By Dana Phillips.
In an earlier blog I gave you a working definition of positive accountability as it relates to your role as a direct selling leader. Remember that when you coach someone on your team you want to create a safe place, stay positive, and proactive. And remember to ask permission!
So what are the keys to doing that? Positive? Proactive? Safe?
First, hold your team member to what she/he wants to do.
Aww, that is hard! Especially when you want all of them to work as hard as you. I know you want them all to maximize the compensation plan, work the business to help you make your numbers, and move up the ladder.
Here’s the deal, and if you don’t get this, you will never be the coach they need or the coach you want to be. You have to find out what they want. Not just what they think you want to hear. Not just what works in your plans. Not what they dream they want. Find out what they really want! Specifics, timelines, effort, and emotions that give you (and your team member) a clear picture of what she wants.
Second, find out how your team member wants to achieve the accomplishment.
It amazes me that you think the only way to succeed is to do it the way you did it. Now, of course, when you read that, you think, “No, I know there are other ways!” But you would be surprised the assumptions great direct selling leaders make about how one of their team members will succeed. And if you operate on your assumptions, you may never discover your team member can get the same result faster, or more efficiently, or even better. So when you hear an alternative way to get what she wants, stop yourself and say, “I don’t know if that will work, but you will find out.” Say it, mean it. If it doesn’t work, she can always course correct with you right there to assure her that she can experiment.
Third, follow up in the way your team member wants to be held accountable.

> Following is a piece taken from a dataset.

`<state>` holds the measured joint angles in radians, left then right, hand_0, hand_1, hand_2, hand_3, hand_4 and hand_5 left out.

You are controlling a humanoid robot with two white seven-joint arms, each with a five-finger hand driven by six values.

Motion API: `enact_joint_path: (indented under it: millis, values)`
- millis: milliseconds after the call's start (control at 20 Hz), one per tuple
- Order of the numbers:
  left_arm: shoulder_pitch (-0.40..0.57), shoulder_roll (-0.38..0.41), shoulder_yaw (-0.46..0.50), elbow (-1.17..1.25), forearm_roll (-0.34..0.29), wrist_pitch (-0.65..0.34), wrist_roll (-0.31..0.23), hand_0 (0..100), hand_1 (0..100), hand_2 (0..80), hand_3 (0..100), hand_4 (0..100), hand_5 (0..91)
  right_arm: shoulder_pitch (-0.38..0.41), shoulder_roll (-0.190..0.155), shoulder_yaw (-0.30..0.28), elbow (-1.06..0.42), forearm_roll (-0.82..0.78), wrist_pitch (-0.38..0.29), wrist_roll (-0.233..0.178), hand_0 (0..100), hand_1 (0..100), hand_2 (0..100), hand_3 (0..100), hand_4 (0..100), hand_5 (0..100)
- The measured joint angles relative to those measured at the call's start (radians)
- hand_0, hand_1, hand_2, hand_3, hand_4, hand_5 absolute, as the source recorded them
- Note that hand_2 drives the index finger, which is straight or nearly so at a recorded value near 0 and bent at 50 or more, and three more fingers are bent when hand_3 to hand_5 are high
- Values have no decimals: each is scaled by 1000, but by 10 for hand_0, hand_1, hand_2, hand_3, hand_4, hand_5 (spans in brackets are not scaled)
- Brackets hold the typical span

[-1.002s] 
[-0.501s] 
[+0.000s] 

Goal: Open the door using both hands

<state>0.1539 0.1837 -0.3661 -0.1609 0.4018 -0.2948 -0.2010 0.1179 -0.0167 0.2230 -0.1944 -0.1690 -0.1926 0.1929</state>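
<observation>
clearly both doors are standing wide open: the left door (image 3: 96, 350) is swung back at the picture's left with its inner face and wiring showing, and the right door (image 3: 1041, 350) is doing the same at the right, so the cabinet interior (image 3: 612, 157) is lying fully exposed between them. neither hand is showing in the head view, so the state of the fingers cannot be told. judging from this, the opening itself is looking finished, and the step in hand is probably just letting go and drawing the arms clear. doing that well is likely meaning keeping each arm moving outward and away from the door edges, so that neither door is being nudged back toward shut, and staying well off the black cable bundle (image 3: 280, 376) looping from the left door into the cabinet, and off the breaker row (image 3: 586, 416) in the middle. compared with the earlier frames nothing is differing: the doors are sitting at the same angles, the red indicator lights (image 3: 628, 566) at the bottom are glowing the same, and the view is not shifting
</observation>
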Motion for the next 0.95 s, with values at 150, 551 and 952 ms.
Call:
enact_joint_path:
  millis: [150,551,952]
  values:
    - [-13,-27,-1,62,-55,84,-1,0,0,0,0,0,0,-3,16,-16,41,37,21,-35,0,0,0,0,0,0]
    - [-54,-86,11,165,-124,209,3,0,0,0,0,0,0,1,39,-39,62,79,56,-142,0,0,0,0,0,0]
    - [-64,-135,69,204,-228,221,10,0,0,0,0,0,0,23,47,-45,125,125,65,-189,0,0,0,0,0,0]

Some may want you to check up on them. Some may want a spouse or friend to be their accountability partner. Others might want to check back with you. Find out what your team member wants. If it doesn’t work, you can always change the method of accountability.
In fact, you and your team member can change the goal, the strategy, the follow up, and even the way in which she is held accountable. It is well documented that when an adult makes choices that they own, they are more likely to succeed.
At the end of the day, isn’t that what you want: people succeeding on their own terms, getting what they want. Questions to help you get there are coming in a future blog.
You can do it! You can be the coach you want to be!
Who Helps You with Your Positive Accountability?
Growing as a leader means getting out of your own way; making your words match your deeds. At Team Connections Pro, we support you using the principles of positive accountability. AND IT WORKS! How do we know? Some of the most successful leaders in direct selling have told us. You can read what they have to say. For $47, you can try for a month. If you aren’t changing, then you can cancel with no further obligation.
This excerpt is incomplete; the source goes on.